Zwei von drei ITK-Unternehmen planen Neueinstellungen. IT-Dienstleister sind besonders intensiv auf der Suche nach Personal. Hardware-Anbieter unter Druck.

Die Unternehmen der IT-Branche wollen in diesem Jahr weitere Mitarbeiter einstellen. Mehr als zwei Drittel (68 Prozent) der Unternehmen aus der Informationstechnologie und Telekommunikation erklären, 2015 zusätzliche Arbeitsplätze zu schaffen. Gerade einmal jedes zwanzigste Unternehmen (5 Prozent) rechnet mit einem Stellenabbau, so das ist ein Ergebnis der aktuellen Konjunkturumfrage des Bitkom. Die Beschäftigungspläne fallen damit noch optimistischer aus als im Vorjahr, als in der gleichen Umfrage 63 Prozent der Unternehmen angekündigt hatten, neue Stellen schaffen zu wollen, 7 Prozent gingen von einem Abbau aus. Damit zeichnet sich eine Fortsetzung des Beschäftigungsbooms ab, durch den in den vergangenen fünf Jahren fast 100.000 neue Arbeitsplätze in den IT-Unternehmen entstanden sind. Aktuell ist die IT-Branche mit 953.000 Beschäftigten der zweitgrößte industrielle Arbeitgeber knapp hinter dem Maschinenbau.
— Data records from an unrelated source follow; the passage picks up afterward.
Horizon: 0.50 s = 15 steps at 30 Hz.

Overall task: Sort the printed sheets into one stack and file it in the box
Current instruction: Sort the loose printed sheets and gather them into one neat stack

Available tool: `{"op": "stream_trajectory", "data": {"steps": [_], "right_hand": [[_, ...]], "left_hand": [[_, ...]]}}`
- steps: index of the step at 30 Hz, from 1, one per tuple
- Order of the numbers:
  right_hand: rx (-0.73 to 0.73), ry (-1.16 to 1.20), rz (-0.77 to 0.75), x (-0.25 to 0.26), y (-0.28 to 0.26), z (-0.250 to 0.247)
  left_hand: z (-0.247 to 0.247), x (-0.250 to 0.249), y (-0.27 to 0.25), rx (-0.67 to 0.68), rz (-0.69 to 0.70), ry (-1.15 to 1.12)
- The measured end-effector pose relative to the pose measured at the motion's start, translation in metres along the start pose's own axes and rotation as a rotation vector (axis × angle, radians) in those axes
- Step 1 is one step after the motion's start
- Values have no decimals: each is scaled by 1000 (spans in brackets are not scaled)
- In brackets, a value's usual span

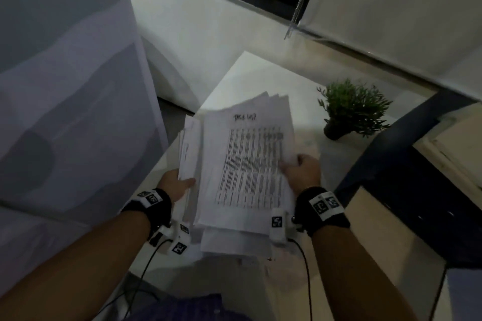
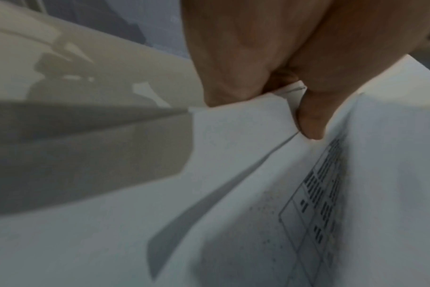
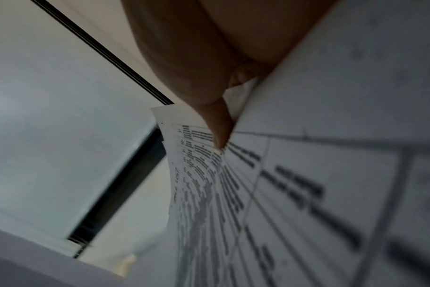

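Note:
A loose, uneven stack of printed sheets [image 1: 245, 164] is held up in front of me over a white table [image 1: 305, 138]. The top sheet carries a heading and a dense printed table. My left hand [image 1: 177, 185] grips the stack's left edge, thumb [image 2: 309, 124] on the paper [image 2: 233, 194]. On the other side, my right hand [image 1: 302, 171] pinches the right edge, thumb [image 3: 218, 126] pressed on the printed page [image 3: 295, 194]. Several sheets stick out at the top and bottom. No box is identifiable in any view.
A small potted green plant [image 1: 352, 109] stands on the table to the right of the sheets. A dark blue frame or chair part [image 1: 399, 164] lies at the right. A large pale panel [image 1: 73, 112] rises at the left. Cables hang from both wristbands.

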State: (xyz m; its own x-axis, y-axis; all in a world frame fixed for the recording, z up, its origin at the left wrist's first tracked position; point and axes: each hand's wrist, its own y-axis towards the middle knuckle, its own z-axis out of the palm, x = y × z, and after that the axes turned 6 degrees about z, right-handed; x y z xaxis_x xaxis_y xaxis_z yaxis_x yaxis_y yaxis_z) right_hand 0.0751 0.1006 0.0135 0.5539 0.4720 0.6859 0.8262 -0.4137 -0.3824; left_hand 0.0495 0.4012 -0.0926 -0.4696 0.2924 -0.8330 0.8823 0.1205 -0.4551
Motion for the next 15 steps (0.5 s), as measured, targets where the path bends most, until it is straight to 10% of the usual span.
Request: {"op": "stream_trajectory", "data": {"steps": [5,11,15], "right_hand": [[58,-133,212,-51,18,51],[191,-288,117,-63,14,103],[-9,-385,192,-64,13,84]], "left_hand": [[1,-1,5,-28,-18,-19],[13,-2,2,-32,58,101],[-4,-11,0,-55,113,85]]}}
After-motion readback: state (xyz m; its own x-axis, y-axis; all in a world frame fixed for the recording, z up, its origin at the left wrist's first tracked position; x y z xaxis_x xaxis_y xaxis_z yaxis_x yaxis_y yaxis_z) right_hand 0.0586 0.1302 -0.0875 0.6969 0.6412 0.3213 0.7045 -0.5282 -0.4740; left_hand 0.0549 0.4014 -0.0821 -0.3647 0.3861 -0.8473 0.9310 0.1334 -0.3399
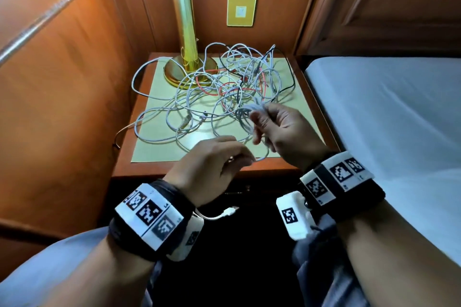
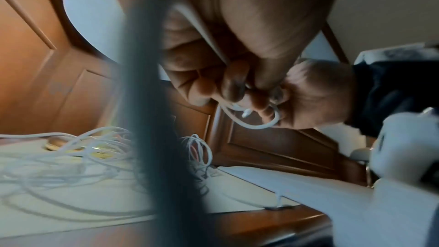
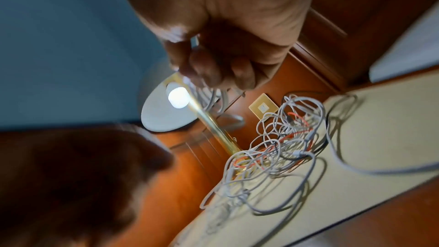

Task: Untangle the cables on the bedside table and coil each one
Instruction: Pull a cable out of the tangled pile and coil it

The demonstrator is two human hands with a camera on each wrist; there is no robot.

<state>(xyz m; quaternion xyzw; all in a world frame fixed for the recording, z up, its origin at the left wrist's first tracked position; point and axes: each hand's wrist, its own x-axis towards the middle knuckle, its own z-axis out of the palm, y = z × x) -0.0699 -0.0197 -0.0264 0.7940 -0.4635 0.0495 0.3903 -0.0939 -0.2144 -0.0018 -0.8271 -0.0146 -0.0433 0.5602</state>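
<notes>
While your right hand (image 1: 279, 129) grips the small bunch of white cable loops (image 1: 252, 113), your left hand (image 1: 212, 159) pinches its strand just nearer; the tangled pile of cables (image 1: 224, 87) lies beyond, on the wooden bedside table (image 1: 139, 157).

From my wrist cam the left hand (image 2: 213, 67) fills the top middle of the frame, fingers curled round a white cable (image 2: 202, 31) that loops out below the fingertips. The right hand (image 2: 316, 93) sits touching it, centre right. Lower left there's a blurry tangle of cables (image 2: 71, 166) on the pale table mat (image 2: 237, 191). A dark, blurred strap (image 2: 152, 100) cuts down the middle.
</notes>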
Software-Unternehmen und IT-Dienstleister sind besonders intensiv auf der Suche nach Personal. Drei Viertel (75 Prozent) der Software-Unternehmen wollen Mitarbeiter einstellen, nur 4 Prozent gehen von einem Stellenabbau aus. Unter den IT-Dienstleistern wollen 71 Prozent neue Stellen schaffen, nur 2 Prozent rechnen mit einem Beschäftigungsrückgang. Am skeptischsten sind die Hardwarehersteller, aber auch sie wollen per Saldo weitere Mitarbeiter einstellen. Jeder zweite Hardware-Anbieter (50 Prozent) geht von Stellenaufbau aus, nur 8 Prozent rechnen mit dem Verlust von Arbeitsplätzen.